Microzooplankton as recyclers of inorganic nutrients in the ocean

Using proper C/N ratios and estimates of microzooplankton excretion rates we estimate microzooplankton recycles from 40 to 63% of the nitrogen requirements for new phytoplanktonic production. For comparison, the sum of copepod excretion and remineralization of non-assimilated nitrogen could only explain 14% of the nitrogen requirements for primary production. Nevertheless, these figures will be of relative importance depending on the allochthonous inputs of nitrogen. That is, in eutrophic and very productive ecosystems, even if the contribution of nutrients by microzooplankton is high, it is likely it will not be relevant compared to the nutrient concentrations available in the euphotic zone. On the other hand, it is expected that in oligotrophic systems algal growth and production largely rely on microzooplankton recycling.

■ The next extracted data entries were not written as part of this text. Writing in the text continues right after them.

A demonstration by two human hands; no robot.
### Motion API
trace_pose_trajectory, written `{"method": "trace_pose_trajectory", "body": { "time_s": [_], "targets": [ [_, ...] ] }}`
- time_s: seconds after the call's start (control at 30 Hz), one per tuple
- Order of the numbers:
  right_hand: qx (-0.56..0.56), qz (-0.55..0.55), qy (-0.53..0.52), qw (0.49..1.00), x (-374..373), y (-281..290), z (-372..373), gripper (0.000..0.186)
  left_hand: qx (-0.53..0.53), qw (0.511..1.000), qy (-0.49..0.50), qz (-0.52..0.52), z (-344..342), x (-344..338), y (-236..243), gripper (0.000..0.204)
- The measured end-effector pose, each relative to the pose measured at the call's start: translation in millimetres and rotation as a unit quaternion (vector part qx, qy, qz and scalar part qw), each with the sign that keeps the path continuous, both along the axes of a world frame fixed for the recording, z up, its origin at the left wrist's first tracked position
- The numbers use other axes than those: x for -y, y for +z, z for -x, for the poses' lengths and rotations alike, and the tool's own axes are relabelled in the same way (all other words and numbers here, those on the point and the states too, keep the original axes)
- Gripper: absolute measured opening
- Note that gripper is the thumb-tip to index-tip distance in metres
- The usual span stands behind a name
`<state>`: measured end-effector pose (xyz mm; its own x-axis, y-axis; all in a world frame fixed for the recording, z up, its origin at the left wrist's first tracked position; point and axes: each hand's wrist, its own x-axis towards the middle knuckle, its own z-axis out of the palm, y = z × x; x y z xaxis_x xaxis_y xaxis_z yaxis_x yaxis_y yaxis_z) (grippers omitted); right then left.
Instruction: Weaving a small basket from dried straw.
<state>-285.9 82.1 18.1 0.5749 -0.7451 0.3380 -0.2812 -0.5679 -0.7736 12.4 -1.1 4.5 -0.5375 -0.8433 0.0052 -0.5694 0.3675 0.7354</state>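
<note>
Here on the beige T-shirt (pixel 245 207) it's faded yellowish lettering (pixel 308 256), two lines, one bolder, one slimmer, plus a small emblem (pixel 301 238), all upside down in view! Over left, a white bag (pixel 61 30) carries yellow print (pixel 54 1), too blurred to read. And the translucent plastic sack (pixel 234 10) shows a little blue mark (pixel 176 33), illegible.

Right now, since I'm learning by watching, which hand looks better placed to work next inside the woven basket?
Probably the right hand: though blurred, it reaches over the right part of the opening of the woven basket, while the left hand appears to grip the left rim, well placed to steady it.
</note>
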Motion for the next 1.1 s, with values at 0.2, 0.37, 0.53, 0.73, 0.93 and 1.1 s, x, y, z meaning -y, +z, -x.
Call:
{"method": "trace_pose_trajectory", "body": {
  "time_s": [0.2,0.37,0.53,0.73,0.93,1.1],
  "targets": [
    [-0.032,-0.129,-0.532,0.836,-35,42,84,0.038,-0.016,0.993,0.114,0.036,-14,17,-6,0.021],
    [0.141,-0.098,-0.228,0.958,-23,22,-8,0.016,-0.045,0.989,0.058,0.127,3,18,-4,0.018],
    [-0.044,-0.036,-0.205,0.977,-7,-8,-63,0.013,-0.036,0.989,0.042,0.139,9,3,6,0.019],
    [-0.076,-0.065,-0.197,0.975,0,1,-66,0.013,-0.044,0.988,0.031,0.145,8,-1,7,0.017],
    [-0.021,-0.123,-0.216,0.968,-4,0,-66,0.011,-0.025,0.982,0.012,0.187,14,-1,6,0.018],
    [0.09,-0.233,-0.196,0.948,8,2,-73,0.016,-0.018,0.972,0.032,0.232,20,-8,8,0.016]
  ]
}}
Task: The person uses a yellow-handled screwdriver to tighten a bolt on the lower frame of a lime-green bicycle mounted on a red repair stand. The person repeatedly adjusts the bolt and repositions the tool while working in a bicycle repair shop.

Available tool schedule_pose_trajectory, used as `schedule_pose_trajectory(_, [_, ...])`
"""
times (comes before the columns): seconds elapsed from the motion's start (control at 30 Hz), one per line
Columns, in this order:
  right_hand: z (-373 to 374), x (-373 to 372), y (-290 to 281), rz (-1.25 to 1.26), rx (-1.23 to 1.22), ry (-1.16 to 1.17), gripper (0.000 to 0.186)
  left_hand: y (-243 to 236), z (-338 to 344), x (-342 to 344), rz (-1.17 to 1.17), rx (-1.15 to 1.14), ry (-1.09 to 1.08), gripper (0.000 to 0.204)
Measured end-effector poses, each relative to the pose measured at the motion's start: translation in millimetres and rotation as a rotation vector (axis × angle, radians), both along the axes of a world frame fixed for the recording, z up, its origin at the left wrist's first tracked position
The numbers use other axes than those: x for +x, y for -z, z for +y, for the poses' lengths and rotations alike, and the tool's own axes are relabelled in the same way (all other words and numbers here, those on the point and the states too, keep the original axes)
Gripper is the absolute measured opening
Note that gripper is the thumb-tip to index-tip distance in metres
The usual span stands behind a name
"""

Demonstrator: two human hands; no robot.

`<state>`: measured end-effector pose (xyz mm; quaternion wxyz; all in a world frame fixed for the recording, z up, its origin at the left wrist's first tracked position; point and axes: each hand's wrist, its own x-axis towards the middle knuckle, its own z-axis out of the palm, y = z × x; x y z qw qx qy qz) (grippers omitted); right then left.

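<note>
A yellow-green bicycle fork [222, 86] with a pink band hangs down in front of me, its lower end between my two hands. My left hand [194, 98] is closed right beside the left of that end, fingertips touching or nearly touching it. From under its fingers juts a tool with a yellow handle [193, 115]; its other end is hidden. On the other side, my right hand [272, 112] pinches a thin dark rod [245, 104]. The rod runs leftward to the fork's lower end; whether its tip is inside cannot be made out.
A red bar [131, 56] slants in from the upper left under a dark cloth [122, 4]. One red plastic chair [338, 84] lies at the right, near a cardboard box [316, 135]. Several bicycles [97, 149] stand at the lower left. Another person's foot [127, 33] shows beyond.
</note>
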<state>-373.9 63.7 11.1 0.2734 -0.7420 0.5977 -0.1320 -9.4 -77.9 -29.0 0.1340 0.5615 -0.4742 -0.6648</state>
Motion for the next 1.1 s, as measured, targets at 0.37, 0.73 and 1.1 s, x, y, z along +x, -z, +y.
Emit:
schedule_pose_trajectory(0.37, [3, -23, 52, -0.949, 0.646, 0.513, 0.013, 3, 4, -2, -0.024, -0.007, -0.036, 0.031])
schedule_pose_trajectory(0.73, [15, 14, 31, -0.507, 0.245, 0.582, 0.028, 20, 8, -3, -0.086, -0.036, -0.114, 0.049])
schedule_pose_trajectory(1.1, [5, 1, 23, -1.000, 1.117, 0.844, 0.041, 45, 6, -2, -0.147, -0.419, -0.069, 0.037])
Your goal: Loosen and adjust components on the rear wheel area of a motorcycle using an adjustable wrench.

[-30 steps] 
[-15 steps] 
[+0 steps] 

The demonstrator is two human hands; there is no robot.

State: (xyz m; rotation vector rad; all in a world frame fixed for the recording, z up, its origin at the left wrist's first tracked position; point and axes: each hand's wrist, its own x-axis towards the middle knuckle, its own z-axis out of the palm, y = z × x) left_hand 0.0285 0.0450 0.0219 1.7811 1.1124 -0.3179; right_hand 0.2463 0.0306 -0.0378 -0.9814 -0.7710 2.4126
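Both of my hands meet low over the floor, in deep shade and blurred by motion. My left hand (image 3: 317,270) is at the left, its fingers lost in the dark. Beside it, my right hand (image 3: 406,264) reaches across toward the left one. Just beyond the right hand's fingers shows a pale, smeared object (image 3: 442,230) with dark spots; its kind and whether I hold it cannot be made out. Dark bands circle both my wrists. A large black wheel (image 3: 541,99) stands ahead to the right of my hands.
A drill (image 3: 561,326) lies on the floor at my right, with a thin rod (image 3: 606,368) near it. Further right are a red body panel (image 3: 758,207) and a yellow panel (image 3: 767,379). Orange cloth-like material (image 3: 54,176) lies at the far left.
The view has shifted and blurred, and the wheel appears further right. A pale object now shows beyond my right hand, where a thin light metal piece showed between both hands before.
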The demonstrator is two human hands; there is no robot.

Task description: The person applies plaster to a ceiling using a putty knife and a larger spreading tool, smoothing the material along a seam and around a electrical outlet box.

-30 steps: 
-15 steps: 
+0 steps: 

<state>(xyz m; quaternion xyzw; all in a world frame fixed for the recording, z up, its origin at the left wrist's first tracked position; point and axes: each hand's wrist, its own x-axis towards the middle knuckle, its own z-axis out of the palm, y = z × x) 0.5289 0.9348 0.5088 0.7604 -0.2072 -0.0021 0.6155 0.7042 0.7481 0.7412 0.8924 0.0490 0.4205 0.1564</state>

The concept of animal and vegetal gets tricky when relating to unicellular organisms since many unicellular organisms, even if conducting photosynthesis, can be voracious predators. In the sequence of pictures we can see the mixotrophic dinoflagellate Karlodinium veneficum, species responsible for many harmful algal blooms, feeding on the algae Rhodomonas salina.


A greater relevance of microzooplankton versus mesozooplankton as factor of control of phytoplanktonic populations by grazing and by recycling of inorganic salts does not imply that large zooplankters are not important components of marine food webs. Even if their grazing impact is generally lower than that of microzooplankton, they remind as important agents in structuring pelagic food webs and are a crucial link between autotrophs and fish. Moreover, episodes of high mesozooplankton grazing impact on phytoplankton are not rare, and indirect effects on phytoplankton by predation of microzooplanktonic grazers seems to be a general feature in most marine systems.

Foraminiferans, radiolarians and acantharids are common, albeit greatly unknown, components of microzooplankton in the ocean. They can feed on a variety of prey, including bacteria, other protozoans and algae, and even small metazoan zooplankton. Furthermore, many species also retain symbiotic algae.


The movies show two heterotrophic dinoflagellates pallium-feeding on diatom chains. In the movie on the right you can see in detail how the pallium retracts after feeding.